Banyak anak muda yang aslinya cerdas menjadi murid terbelakang karena kesukaan yang berlebihan untuk main games. Hidup ini bukan games, karena terbukti kemiskinan itu pedihnya nyata bagi orang yang menelantarkan masa mudanya.Ngebaca ini,gua pribadi sempat terdiam. Basically, buat belajar mencerna doank apa yang sebenarnya mau disampaiin. Kalimat pertama, oke gua ngerti concern-nya, sesuatu yang udah sering banget kita hadapin ketika ngobrol sama orang awam yang mungkin enggak ngerti sama video game. Oke, ini gua paham. Kalimat kedua? Ini sumber tanda tanya gua yang paling besar. Ada kesan kuat kalau si motivator ini mengasosiasikan bermain game secara berlebihan dengan kemiskinan. Kalau lu main game sampai lupa waktu, lu bakal miskin pas gede. Wow! Ini bukan tahun 1990-an, bung. Ini bukan lagi zaman dimana semua orang yang sukses itu harus Sarjana Ekonomi. Oke, mari kita obrolin ini, pakai logika, kagak pakai kata-kata indah.
Apapun yang Berlebihan = Udah Pasti Enggak Bagus

“Banyak anak muda yang aslinya cerdas menjadi murid terbelakang karena kesukaan yang berlebihan untuk berenang”
“Banyak anak muda yang aslinya cerdas menjadi murid terbelakang karena kesukaan yang berlebihan untuk ngupil”
“Banyak anak muda yang aslinya cerdas menjadi murid terbelakang karena kesukaan yang berlebihan untuk naik kuda”
“Banyak anak muda yang aslinya cerdas menjadi murid terbelakang karena kesukaan yang berlebihan untuk liatin angkot bolak-balik di jalan raya”
“Banyak anak muda yang aslinya cerdas menjadi murid terbelakang karena kesukaan yang berlebihan untuk tidur”

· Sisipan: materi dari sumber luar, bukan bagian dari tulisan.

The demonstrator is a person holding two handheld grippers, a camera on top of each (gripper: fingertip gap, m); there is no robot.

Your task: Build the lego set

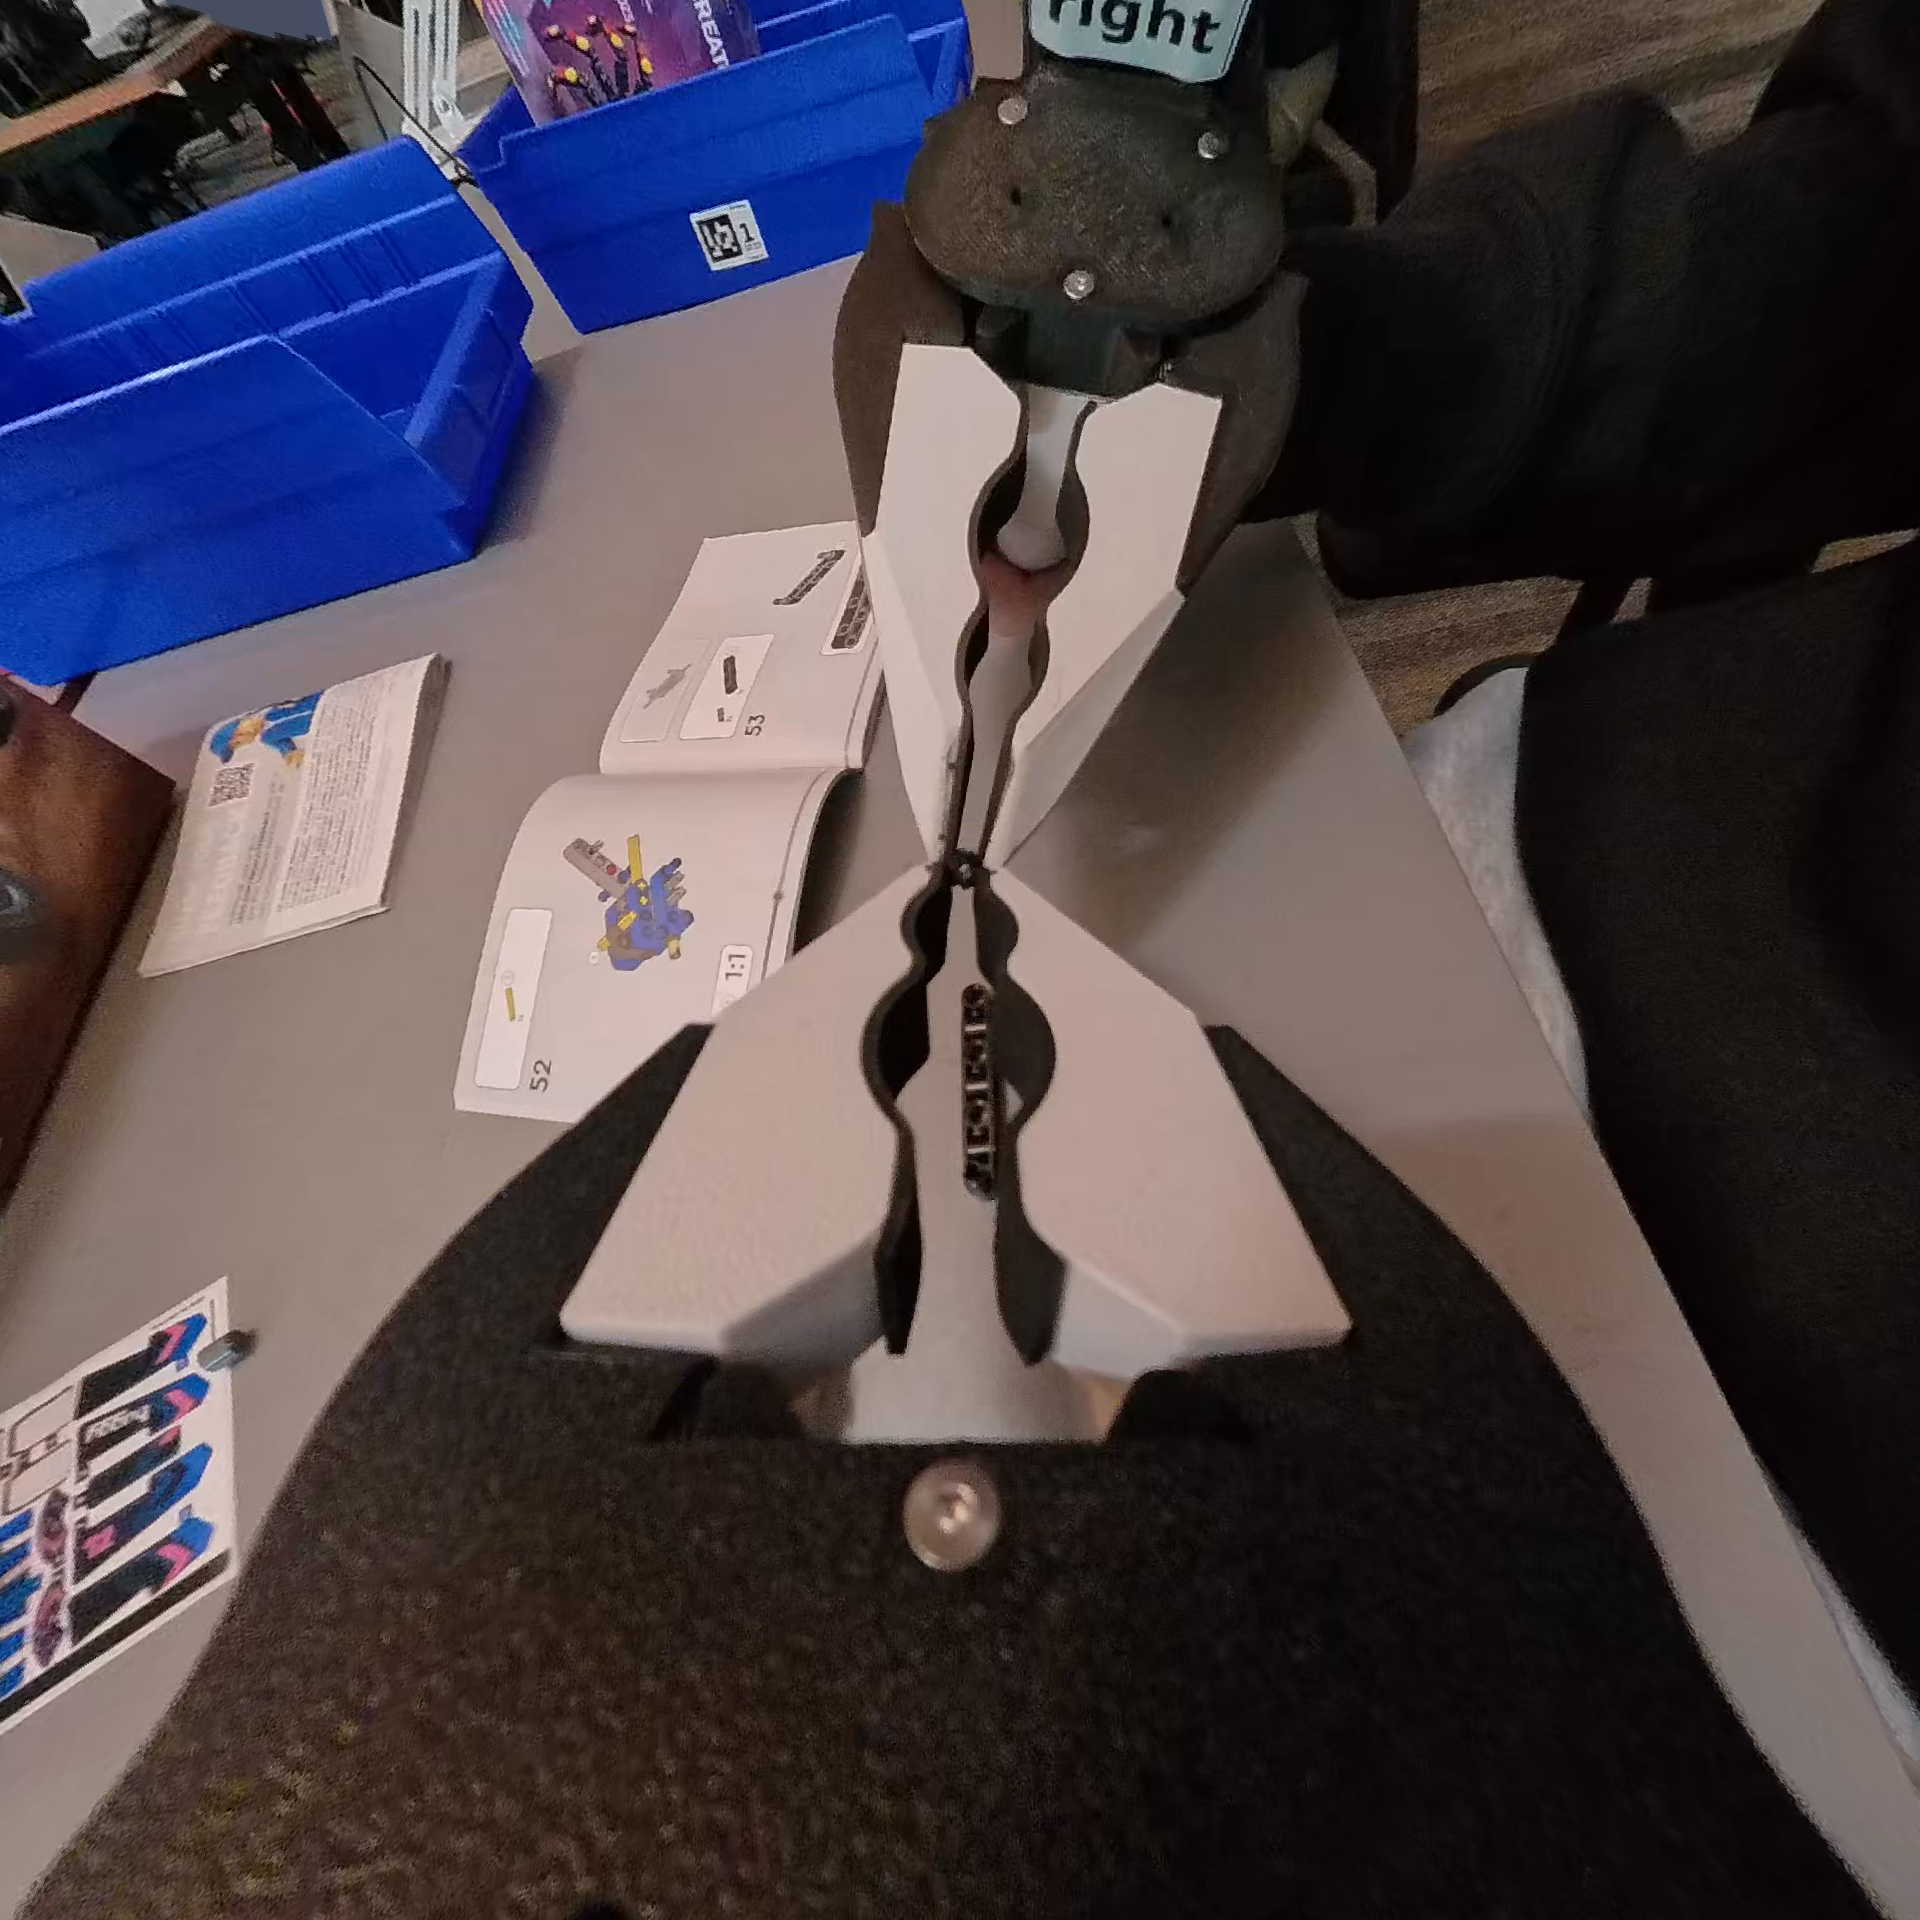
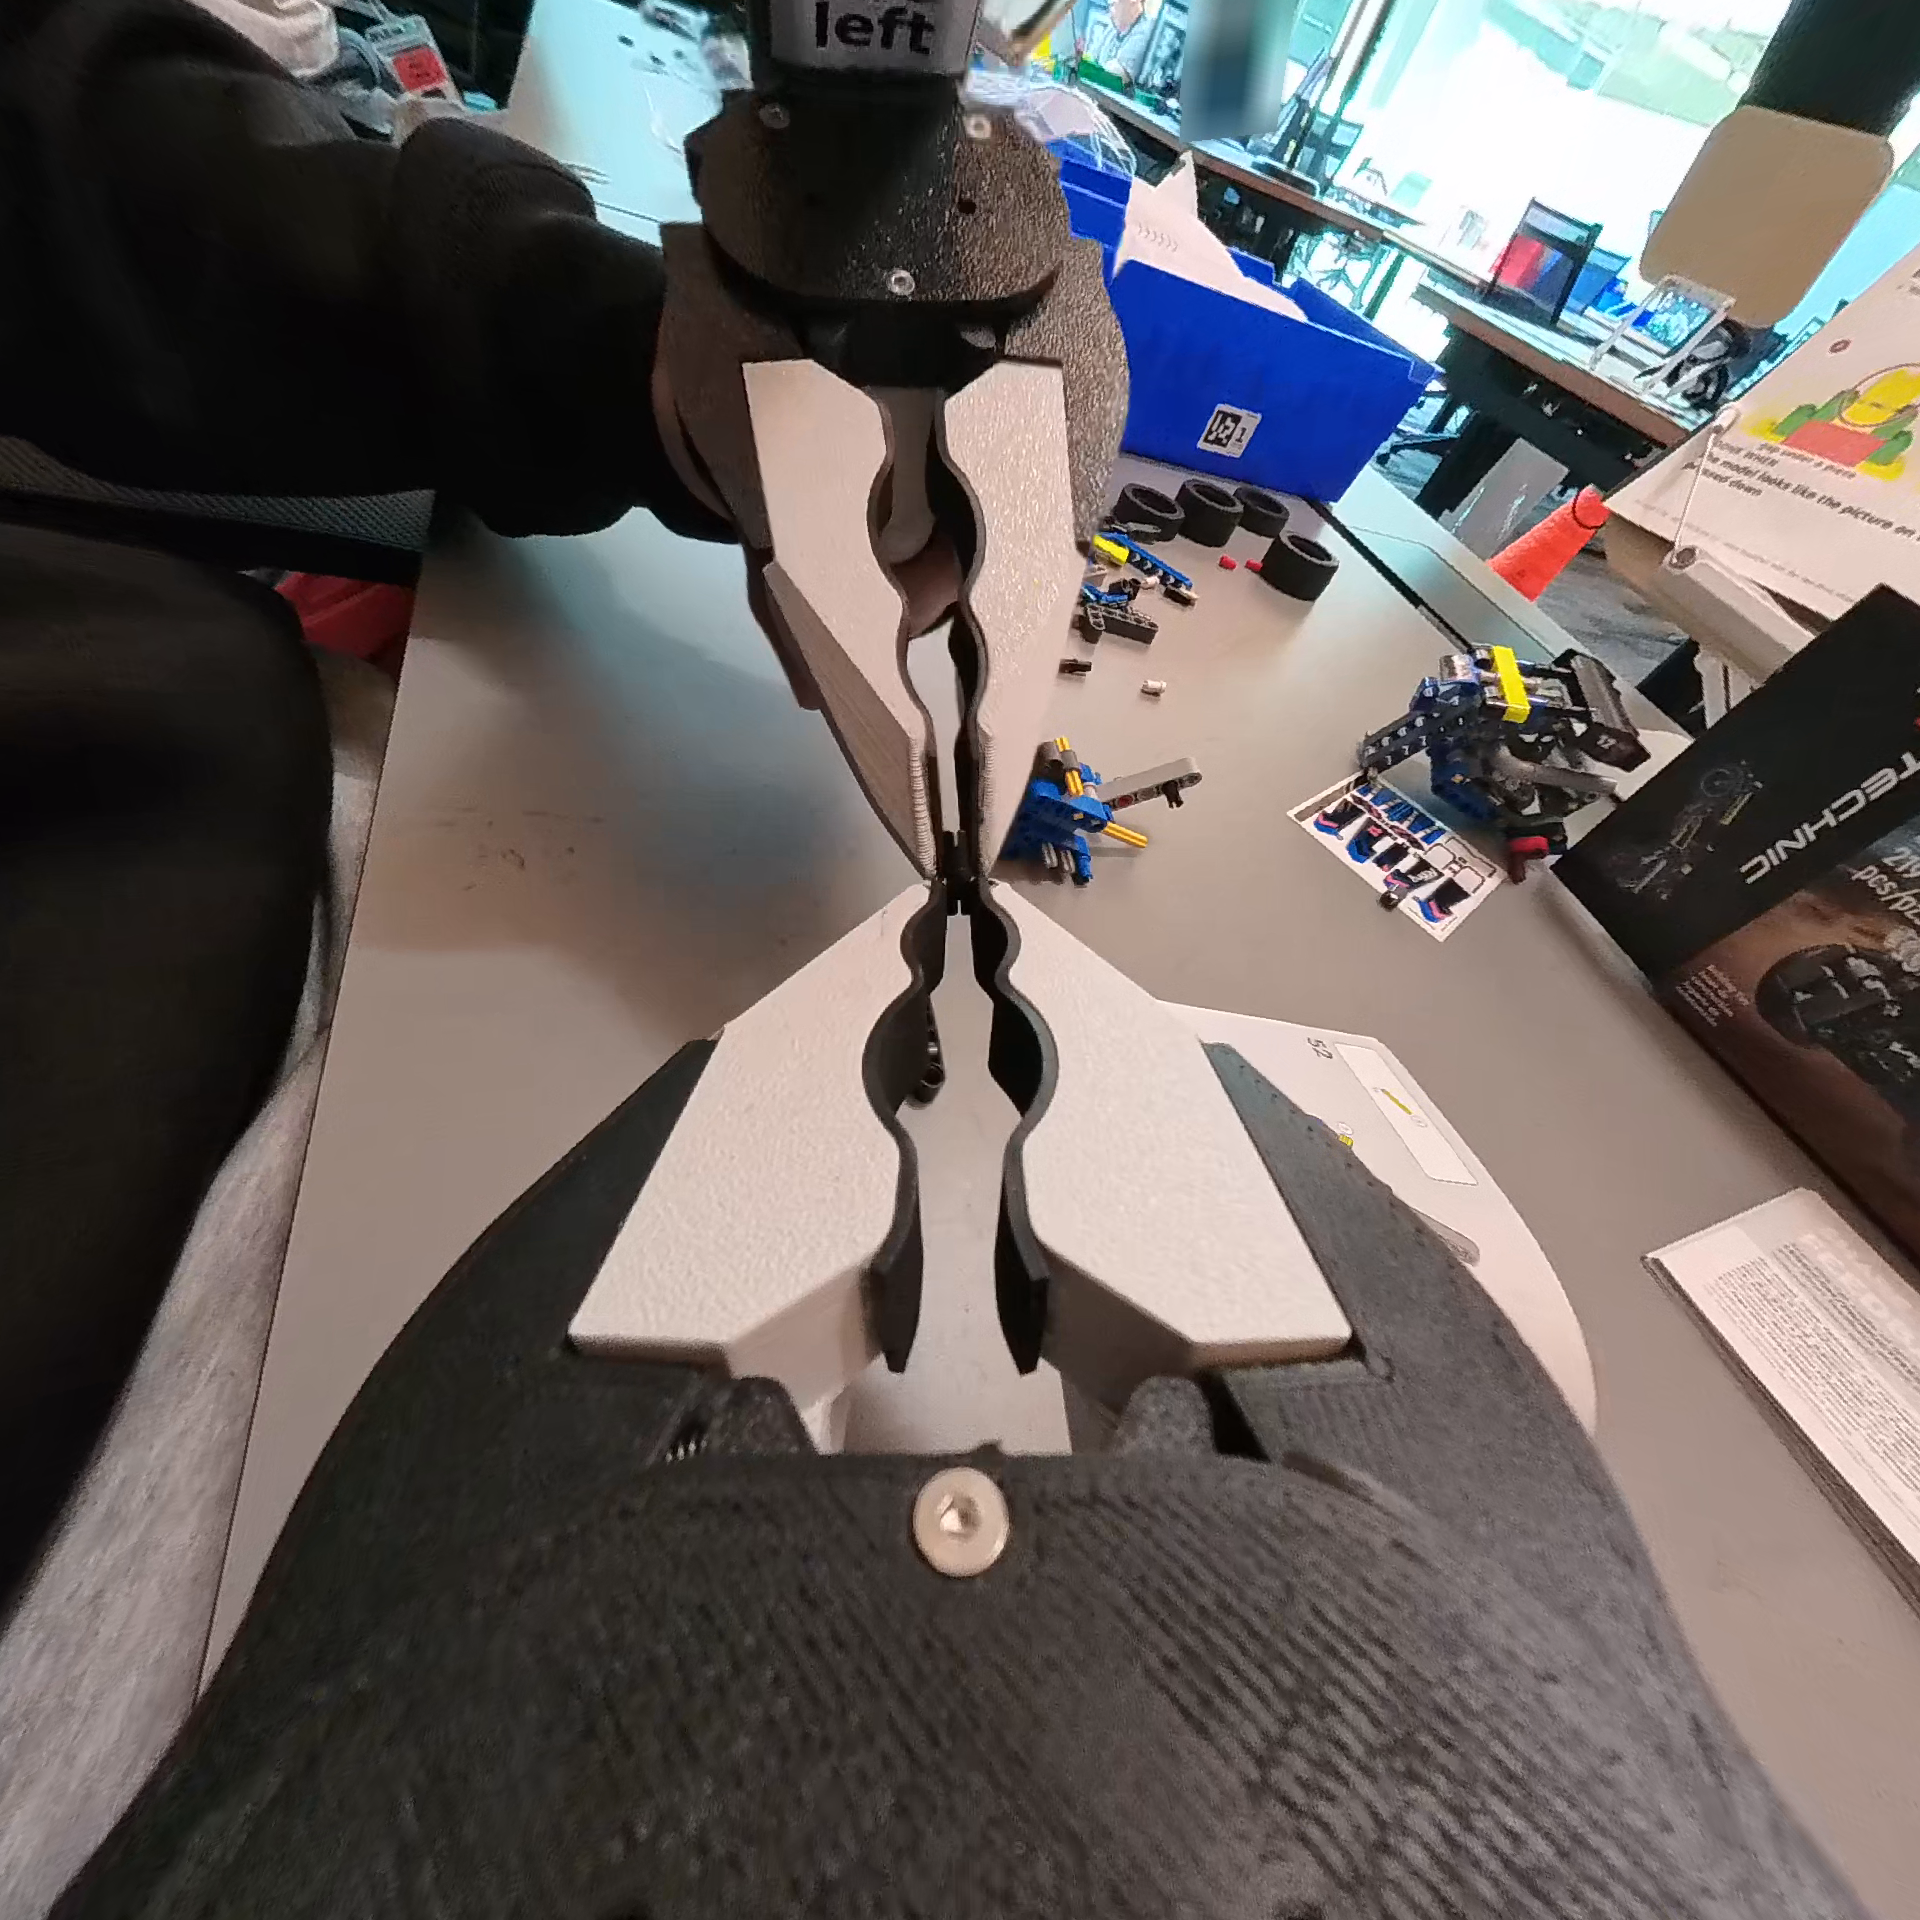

It’s the same frakking thing, right? Semua hal di atas mengacu di satu kesimpulan yang sama – kalau lu jatuh cinta sama sesuatu, dan ia makanin waktu lu secara dominan, ia sudah pasti mengganggu semua aktivitas yang lain. Enggak harus video games, even adiksi sekecil ngupil pun misalnya. Gimana caranya lu bisa sukses belajar dan fokus untuk jadi cerdas kalau di otak lu isinya cuman “Gua harus gali lebih dalam, gua harus gali lebih dalam, LEBIH DALAM!”, terus menerus. Apapun yang berlebihan dan mendapatkan prioritas waktu sudah pasti akan berakhir mengorbankan waktu untuk melakukan hal yang lain. Itu matematika sederhana dan logis. Pertanyaan utamanya kembali? Kenapa harus video game? Ini yang menjadi concern utama gua pribadi dan mungkin gamer yang lain. Mengapa video game yang harus dijadikan contoh? Bukankah tontonan televisi juga hal yang sama? Bukankah kesukaan buat nongkrong bareng teman-teman secara berlebihan juga jadi ancaman? Mengapa harus video game, sementara di sisi lain, penelitian ngasih banyak bukti kalau video game bisa munculin banyak efek positif juga jika dimainkan secara proporsional. Dia ngebantu lu buat ngelakuin decision making, dia ngebantu lu buat lebih peka terhadap nilai sosial dan moral, dan pastinya belajar bahasa asing. Apakah ini semata-mata buat nyari sensasi? Atau sang motivator gagal ngelihat kalau media hiburan lain seperti televisi atau bahkan radio, bisa ngehasilin efek yang sama? Gua masih berakhir dengan banyak tanda tanya.